§ **WHAT YOU HAVE TO DO**
Print the whole listing below exactly as given, pictures excluded.
Top of DATA
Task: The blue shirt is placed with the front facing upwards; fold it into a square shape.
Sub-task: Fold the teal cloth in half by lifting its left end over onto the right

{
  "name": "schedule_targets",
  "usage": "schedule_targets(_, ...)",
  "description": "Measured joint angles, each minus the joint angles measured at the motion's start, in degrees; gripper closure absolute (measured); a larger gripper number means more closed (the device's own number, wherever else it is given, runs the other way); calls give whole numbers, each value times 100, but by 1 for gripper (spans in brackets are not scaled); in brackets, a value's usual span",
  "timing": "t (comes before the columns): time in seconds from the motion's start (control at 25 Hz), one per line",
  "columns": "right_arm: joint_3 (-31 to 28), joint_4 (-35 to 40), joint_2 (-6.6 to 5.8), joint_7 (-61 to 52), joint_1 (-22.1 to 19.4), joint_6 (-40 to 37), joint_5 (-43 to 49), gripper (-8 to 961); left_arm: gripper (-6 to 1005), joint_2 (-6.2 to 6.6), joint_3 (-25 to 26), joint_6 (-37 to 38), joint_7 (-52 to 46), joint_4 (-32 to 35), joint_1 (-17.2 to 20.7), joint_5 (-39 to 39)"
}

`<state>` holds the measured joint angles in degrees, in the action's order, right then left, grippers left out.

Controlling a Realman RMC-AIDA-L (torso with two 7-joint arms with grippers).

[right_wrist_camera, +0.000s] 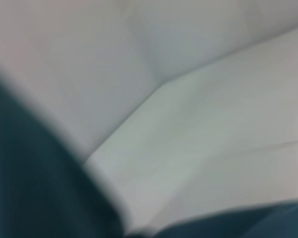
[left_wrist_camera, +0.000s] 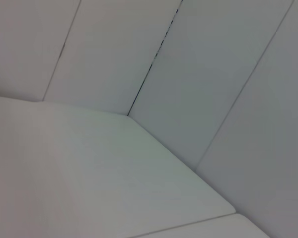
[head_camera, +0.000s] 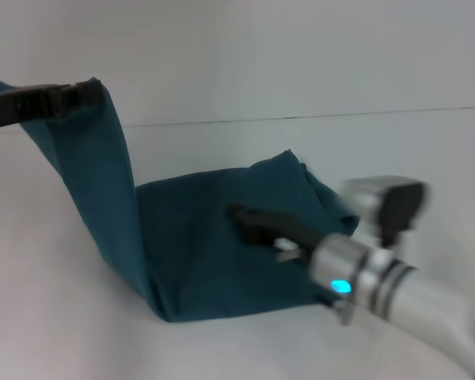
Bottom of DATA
§ **FINISHED TASK**
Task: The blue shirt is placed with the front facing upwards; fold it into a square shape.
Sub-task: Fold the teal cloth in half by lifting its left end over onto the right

{
  "name": "schedule_targets",
  "usage": "schedule_targets(_, ...)",
  "description": "Measured joint angles, each minus the joint angles measured at the motion's start, in degrees; gripper closure absolute (measured); a larger gripper number means more closed (the device's own number, wherever else it is given, runs the other way); calls give whole numbers, each value times 100, but by 1 for gripper (spans in brackets are not scaled); in brackets, a value's usual span",
  "timing": "t (comes before the columns): time in seconds from the motion's start (control at 25 Hz), one per line",
  "columns": "right_arm: joint_3 (-31 to 28), joint_4 (-35 to 40), joint_2 (-6.6 to 5.8), joint_7 (-61 to 52), joint_1 (-22.1 to 19.4), joint_6 (-40 to 37), joint_5 (-43 to 49), gripper (-8 to 961); left_arm: gripper (-6 to 1005), joint_2 (-6.2 to 6.6), joint_3 (-25 to 26), joint_6 (-37 to 38), joint_7 (-52 to 46), joint_4 (-32 to 35), joint_1 (-17.2 to 20.7), joint_5 (-39 to 39)"
}

`<state>` holds the measured joint angles in degrees, in the action's order, right then left, grippers left out.

Controlling a Realman RMC-AIDA-L (torso with two 7-joint arms with grippers).

[right_wrist_camera, +0.000s] 
[left_wrist_camera, +0.000s] 
[head_camera, +0.000s] 

No more is needed for this exercise.